- [WHAT IS EXPECTED]:
Once you reach the line containing "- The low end" in the entries below, write out that line and each one after it down to the line containing "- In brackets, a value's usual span", exactly and with nothing added.

- [DATA SHOWN]:
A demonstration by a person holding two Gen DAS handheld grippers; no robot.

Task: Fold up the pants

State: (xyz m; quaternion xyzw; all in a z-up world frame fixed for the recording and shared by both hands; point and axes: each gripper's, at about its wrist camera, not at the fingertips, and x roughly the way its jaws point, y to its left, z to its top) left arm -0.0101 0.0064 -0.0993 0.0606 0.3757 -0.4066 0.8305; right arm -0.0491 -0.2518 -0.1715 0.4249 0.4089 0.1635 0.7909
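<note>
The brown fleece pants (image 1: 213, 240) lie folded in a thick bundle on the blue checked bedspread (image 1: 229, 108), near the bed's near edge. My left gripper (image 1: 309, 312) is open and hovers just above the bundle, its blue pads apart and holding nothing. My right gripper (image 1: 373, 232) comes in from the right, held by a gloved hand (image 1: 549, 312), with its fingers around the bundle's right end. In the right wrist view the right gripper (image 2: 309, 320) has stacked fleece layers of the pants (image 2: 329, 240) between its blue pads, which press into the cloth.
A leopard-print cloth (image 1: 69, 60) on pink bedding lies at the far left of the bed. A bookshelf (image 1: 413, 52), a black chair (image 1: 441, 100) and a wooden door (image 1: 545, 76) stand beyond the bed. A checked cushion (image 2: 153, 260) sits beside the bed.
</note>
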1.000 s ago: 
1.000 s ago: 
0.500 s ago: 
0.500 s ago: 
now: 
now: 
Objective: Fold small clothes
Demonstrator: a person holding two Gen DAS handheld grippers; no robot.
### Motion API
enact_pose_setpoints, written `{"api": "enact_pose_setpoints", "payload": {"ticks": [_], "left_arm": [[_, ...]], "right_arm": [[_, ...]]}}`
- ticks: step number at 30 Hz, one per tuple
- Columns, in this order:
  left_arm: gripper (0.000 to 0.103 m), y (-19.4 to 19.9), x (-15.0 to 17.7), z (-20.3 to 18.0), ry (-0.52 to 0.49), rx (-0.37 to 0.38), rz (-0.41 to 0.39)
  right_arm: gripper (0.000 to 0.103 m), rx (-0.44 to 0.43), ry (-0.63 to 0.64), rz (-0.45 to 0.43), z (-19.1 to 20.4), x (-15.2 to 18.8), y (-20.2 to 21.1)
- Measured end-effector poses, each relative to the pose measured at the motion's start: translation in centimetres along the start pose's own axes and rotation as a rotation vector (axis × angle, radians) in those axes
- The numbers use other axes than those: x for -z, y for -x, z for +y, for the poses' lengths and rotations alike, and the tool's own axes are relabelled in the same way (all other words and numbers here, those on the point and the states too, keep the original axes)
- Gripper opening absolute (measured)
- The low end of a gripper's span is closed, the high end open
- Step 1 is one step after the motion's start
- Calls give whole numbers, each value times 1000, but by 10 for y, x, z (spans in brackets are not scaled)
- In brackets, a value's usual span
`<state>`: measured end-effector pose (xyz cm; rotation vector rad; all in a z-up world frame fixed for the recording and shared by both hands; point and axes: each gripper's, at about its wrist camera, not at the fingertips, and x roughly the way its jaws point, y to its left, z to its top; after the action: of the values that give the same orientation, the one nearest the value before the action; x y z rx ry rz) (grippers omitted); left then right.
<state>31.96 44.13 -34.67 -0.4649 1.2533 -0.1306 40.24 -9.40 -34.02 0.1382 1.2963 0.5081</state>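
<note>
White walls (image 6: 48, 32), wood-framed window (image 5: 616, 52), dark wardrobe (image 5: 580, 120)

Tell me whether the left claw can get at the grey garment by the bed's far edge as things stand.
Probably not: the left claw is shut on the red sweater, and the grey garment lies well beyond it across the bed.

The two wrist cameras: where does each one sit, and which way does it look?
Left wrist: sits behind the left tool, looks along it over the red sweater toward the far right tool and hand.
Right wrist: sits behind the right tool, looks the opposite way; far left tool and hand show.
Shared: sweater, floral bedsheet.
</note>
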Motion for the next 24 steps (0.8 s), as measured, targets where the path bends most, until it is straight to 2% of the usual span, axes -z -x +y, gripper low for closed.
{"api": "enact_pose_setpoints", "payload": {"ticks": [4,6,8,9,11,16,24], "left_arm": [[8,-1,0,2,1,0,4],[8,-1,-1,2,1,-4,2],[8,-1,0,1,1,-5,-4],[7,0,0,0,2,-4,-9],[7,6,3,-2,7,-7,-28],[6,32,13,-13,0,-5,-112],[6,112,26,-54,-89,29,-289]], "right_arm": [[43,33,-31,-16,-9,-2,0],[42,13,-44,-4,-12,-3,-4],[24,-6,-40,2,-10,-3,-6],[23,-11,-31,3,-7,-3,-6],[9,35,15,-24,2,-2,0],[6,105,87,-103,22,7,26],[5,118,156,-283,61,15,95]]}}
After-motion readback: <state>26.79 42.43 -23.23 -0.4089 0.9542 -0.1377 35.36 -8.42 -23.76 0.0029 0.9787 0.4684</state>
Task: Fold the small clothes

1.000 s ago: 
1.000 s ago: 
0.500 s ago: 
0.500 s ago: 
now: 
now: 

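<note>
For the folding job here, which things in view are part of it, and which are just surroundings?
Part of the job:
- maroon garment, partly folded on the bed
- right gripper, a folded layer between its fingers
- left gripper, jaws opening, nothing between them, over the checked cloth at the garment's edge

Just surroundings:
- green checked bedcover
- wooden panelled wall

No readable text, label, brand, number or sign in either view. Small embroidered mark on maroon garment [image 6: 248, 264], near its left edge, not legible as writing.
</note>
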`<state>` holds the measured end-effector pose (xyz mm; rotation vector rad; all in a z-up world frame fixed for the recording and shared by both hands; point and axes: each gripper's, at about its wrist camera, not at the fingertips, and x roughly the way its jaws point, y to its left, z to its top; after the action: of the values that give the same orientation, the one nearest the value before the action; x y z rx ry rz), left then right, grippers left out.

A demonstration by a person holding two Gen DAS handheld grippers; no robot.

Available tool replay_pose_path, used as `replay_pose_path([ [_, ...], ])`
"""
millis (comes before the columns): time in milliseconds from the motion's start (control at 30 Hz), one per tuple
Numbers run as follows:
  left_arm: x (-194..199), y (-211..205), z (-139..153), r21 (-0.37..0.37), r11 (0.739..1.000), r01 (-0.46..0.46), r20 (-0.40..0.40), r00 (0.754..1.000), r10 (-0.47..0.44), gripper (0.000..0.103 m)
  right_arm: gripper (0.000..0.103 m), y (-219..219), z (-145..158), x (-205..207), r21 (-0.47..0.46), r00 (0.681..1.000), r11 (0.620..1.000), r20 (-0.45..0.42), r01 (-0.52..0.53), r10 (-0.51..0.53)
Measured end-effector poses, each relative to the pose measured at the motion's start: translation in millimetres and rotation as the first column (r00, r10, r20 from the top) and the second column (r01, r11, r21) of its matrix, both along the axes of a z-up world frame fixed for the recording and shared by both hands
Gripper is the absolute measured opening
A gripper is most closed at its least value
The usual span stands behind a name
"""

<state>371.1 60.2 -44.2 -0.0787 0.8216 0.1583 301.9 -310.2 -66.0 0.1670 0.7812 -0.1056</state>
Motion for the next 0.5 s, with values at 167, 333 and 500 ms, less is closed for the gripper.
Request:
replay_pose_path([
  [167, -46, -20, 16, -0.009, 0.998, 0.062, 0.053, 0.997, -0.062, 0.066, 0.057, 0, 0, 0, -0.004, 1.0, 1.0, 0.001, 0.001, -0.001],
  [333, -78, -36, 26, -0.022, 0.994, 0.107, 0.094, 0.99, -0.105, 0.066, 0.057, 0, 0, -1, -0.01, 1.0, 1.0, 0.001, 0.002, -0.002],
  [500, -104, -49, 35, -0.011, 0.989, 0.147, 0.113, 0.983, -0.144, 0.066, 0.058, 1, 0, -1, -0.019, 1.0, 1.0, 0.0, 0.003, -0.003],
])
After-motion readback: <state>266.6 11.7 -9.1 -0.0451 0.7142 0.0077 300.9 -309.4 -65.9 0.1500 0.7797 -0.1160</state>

- [TASK RESULT]:
- The low end of a gripper's span is closed, the high end open
- Step 1 is one step after the motion's start
- Calls give whole numbers, each value times 1000, but by 10 for y, x, z (spans in brackets are not scaled)
- In brackets, a value's usual span

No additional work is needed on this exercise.